» Directions
All of the data below should be written out exactly.

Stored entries
_ _ _ _ _ _ _

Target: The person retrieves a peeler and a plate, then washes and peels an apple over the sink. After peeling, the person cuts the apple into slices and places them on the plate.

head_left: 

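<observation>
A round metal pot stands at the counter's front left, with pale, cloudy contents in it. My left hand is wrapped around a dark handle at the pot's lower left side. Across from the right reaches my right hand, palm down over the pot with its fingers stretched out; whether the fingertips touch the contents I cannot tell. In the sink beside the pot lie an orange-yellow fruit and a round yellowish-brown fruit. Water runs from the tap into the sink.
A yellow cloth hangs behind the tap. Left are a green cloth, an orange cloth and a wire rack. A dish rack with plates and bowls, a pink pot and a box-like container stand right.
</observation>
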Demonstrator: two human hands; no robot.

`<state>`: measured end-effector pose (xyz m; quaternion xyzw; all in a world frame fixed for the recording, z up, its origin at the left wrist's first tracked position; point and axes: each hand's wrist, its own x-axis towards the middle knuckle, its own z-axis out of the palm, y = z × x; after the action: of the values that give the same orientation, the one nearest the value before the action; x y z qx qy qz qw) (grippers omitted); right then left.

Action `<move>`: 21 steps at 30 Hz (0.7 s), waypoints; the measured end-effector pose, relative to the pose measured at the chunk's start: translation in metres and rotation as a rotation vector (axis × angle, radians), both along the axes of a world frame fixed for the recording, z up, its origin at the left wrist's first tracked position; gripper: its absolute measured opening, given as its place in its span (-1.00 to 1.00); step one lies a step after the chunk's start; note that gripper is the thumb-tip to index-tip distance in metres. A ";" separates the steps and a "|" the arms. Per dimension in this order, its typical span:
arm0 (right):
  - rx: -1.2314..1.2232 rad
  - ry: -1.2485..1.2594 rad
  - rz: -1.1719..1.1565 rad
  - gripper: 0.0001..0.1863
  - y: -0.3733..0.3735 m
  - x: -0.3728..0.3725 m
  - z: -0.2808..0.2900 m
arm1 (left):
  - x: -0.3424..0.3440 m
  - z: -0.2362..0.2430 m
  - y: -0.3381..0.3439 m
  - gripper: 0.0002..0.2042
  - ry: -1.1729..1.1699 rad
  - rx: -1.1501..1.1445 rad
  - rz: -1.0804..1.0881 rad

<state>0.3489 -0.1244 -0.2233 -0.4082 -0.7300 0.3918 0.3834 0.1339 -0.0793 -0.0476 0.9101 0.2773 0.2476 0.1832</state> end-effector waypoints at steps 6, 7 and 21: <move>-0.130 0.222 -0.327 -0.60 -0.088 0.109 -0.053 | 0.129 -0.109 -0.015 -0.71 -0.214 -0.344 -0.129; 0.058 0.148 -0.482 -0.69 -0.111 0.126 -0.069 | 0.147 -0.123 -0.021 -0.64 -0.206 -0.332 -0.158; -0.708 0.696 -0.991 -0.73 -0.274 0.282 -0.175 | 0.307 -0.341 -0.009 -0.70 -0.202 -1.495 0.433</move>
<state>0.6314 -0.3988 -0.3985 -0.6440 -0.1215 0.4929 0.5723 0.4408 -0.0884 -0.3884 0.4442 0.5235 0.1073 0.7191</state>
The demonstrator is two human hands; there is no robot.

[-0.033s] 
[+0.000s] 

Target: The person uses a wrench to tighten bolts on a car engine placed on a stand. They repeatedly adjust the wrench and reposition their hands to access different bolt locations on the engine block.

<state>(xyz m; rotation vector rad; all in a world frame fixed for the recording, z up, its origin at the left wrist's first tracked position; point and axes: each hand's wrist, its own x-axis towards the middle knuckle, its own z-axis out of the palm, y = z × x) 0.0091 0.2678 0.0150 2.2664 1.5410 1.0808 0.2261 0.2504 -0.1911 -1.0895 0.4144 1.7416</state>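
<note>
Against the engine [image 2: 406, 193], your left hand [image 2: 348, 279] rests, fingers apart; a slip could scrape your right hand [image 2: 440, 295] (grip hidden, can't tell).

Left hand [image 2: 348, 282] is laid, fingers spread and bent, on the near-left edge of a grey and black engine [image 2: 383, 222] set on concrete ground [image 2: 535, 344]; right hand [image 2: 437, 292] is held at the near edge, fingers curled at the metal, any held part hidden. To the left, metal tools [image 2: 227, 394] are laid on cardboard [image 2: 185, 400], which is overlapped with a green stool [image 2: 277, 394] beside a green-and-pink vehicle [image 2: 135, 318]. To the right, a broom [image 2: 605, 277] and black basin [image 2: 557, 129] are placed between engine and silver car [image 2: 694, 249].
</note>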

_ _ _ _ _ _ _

» Written answer
Target: The person retrieves a peeler and a plate, then washes and peels an apple over the sink. After peeling, the person cuts the apple into slices and places them on the plate.

head_left: 

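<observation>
A round metal pot stands at the counter's front left, with pale, cloudy contents in it. My left hand is wrapped around a dark handle at the pot's lower left side. Across from the right reaches my right hand, palm down over the pot with its fingers stretched out; whether the fingertips touch the contents I cannot tell. In the sink beside the pot lie an orange-yellow fruit and a round yellowish-brown fruit. Water runs from the tap into the sink.
A yellow cloth hangs behind the tap. Left are a green cloth, an orange cloth and a wire rack. A dish rack with plates and bowls, a pink pot and a box-like container stand right.
</observation>
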Demonstrator: two human hands; no robot.

`<state>`: measured end-effector pose (xyz m; quaternion xyzw; all in a world frame fixed for the recording, z up, its origin at the left wrist's first tracked position; point and axes: each hand's wrist, its own x-axis towards the middle knuckle, its own z-axis out of the palm, y = z × x; after the action: of the values that give the same orientation, the one nearest the value before the action; x y z qx qy qz qw) (grippers omitted); right then left.

Action `<move>`: 21 steps at 30 Hz (0.7 s), waypoints; the measured end-effector pose, relative to the pose measured at the chunk's start: translation in metres and rotation as a rotation vector (axis × angle, radians), both along the axes of a world frame fixed for the recording, z up, its origin at the left wrist's first tracked position; gripper: its absolute measured opening, given as its place in its span (-1.00 to 1.00); step one lies a step after the chunk's start; note that gripper is the thumb-tip to index-tip distance in metres. A ";" separates the steps and a "|" the arms. Per dimension in this order, its typical span:
arm0 (right):
  - rx: -1.2314..1.2232 rad
  - ry: -1.2485..1.2594 rad
  - rz: -1.1719..1.1565 rad
  - gripper: 0.0001..0.1863
  - y: -0.3733..0.3735 m
  - x: -0.3728..0.3725 m
  - z: -0.2808..0.2900 m
arm1 (left):
  - x: -0.3424..0.3440 m
  - z: -0.2362..0.2430 m
  - y: -0.3381..0.3439 m
  - gripper: 0.0002..0.2042
  - ry: -1.1729..1.1699 rad
  - rx: -1.1501..1.1445 rad
  - rz: -1.0804..1.0881 rad

<state>0.3489 -0.1244 -0.2233 -0.4082 -0.7300 0.3918 0.3834 0.1339 -0.0793 -0.0476 0.9101 0.2773 0.2476 0.1832</state> end-effector waypoints at steps 6, 7 and 21: <move>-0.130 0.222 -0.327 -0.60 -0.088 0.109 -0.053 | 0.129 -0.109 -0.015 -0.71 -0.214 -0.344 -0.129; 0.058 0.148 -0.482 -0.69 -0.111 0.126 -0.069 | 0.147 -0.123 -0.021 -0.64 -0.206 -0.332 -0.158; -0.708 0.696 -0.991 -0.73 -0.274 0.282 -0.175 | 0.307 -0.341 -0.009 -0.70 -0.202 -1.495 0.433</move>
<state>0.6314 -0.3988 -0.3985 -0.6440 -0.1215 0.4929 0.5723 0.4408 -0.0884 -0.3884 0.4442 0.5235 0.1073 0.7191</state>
The demonstrator is two human hands; there is no robot.

[-0.033s] 
[+0.000s] 

Target: The person uses a wrench to tighten bolts on a car engine placed on a stand. They repeatedly adjust the wrench and reposition their hands to access different bolt locations on the engine block.

<state>(xyz m; rotation vector rad; all in a world frame fixed for the recording, z up, its origin at the left wrist's first tracked position; point and axes: each hand's wrist, its own x-axis towards the middle knuckle, its own z-axis out of the palm, y = z × x) 0.0091 0.2678 0.0150 2.2664 1.5410 1.0808 0.2261 0.2504 -0.1911 -1.0895 0.4144 1.7416</state>
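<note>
Against the engine [image 2: 406, 193], your left hand [image 2: 348, 279] rests, fingers apart; a slip could scrape your right hand [image 2: 440, 295] (grip hidden, can't tell).

Left hand [image 2: 348, 282] is laid, fingers spread and bent, on the near-left edge of a grey and black engine [image 2: 383, 222] set on concrete ground [image 2: 535, 344]; right hand [image 2: 437, 292] is held at the near edge, fingers curled at the metal, any held part hidden. To the left, metal tools [image 2: 227, 394] are laid on cardboard [image 2: 185, 400], which is overlapped with a green stool [image 2: 277, 394] beside a green-and-pink vehicle [image 2: 135, 318]. To the right, a broom [image 2: 605, 277] and black basin [image 2: 557, 129] are placed between engine and silver car [image 2: 694, 249].
</note>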

What the answer needed to say has been said.